*** Data for analysis Section Begins ***

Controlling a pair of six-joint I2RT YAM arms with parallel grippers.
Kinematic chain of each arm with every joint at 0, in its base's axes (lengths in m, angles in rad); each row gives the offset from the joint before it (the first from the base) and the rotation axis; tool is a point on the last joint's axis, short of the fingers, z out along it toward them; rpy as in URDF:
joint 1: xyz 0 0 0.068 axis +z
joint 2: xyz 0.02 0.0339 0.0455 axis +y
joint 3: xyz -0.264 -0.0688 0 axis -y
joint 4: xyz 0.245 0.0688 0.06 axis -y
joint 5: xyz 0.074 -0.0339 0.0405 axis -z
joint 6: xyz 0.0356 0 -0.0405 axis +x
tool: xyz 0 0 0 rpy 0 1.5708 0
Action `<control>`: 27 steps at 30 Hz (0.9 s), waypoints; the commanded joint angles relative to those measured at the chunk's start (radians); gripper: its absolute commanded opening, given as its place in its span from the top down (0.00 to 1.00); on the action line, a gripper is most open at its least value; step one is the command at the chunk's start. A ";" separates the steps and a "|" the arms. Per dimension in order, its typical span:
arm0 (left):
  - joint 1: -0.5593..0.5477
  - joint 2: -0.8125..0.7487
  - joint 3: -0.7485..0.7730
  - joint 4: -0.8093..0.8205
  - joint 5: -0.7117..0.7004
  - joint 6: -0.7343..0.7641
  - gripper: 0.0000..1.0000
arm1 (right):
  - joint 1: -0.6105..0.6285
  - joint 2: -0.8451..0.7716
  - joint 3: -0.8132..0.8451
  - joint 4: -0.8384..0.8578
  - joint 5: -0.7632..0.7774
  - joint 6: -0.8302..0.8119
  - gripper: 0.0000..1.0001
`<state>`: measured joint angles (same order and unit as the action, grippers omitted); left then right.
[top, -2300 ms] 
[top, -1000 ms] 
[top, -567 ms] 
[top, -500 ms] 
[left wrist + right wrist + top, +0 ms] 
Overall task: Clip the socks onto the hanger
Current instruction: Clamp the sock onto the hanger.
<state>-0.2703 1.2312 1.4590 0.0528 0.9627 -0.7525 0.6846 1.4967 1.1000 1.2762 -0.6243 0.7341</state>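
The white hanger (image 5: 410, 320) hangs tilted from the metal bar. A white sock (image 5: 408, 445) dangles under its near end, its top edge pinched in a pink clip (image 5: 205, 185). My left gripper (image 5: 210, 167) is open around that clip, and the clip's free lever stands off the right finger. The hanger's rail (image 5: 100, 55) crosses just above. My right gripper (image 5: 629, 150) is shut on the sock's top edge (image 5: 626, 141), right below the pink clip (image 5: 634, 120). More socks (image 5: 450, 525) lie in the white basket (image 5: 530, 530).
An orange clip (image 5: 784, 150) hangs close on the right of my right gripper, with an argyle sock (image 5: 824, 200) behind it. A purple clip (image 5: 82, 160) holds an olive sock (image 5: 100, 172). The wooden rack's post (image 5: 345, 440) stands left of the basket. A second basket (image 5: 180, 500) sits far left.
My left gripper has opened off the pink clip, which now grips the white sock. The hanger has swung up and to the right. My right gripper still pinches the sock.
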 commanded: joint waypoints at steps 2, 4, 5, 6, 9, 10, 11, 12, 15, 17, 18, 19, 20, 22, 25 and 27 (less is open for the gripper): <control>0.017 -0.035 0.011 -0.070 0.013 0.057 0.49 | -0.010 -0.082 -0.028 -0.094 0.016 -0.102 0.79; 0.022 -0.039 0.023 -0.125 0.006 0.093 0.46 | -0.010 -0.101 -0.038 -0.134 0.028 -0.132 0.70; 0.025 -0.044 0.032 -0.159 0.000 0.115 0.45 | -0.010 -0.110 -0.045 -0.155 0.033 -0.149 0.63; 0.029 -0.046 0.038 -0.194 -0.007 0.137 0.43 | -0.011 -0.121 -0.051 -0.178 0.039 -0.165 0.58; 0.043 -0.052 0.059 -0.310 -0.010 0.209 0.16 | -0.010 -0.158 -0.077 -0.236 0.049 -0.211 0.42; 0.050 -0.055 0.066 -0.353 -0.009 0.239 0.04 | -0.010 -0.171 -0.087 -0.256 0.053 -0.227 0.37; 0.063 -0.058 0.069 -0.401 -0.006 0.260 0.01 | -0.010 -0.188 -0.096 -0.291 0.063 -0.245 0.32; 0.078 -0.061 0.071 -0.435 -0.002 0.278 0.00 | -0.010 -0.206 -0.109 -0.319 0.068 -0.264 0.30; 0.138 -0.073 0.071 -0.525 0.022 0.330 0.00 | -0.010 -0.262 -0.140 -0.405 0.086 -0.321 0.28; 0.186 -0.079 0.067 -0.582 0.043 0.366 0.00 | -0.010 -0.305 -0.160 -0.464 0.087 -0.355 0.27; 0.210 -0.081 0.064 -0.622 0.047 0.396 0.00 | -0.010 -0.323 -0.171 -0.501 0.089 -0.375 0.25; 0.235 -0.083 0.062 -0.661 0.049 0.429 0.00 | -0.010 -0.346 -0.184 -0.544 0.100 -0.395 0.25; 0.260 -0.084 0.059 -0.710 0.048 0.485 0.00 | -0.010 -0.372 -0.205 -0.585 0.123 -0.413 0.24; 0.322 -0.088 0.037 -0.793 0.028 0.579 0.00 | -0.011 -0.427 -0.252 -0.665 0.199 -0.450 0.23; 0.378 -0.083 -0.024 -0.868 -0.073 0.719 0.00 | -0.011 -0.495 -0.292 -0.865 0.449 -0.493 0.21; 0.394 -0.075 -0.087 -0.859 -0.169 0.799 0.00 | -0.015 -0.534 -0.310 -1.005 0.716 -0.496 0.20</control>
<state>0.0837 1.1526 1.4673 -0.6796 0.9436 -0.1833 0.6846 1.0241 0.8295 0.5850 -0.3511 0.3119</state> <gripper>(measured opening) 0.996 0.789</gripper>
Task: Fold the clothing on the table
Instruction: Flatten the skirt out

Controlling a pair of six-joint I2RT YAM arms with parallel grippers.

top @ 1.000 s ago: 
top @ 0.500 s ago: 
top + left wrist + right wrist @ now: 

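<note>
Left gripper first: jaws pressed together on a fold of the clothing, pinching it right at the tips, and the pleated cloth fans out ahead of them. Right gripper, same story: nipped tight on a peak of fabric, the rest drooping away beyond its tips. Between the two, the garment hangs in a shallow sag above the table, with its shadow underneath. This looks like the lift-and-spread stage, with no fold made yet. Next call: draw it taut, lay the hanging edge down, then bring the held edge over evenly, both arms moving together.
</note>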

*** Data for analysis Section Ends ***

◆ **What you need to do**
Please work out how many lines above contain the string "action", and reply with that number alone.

◆ **Solution to this problem**
2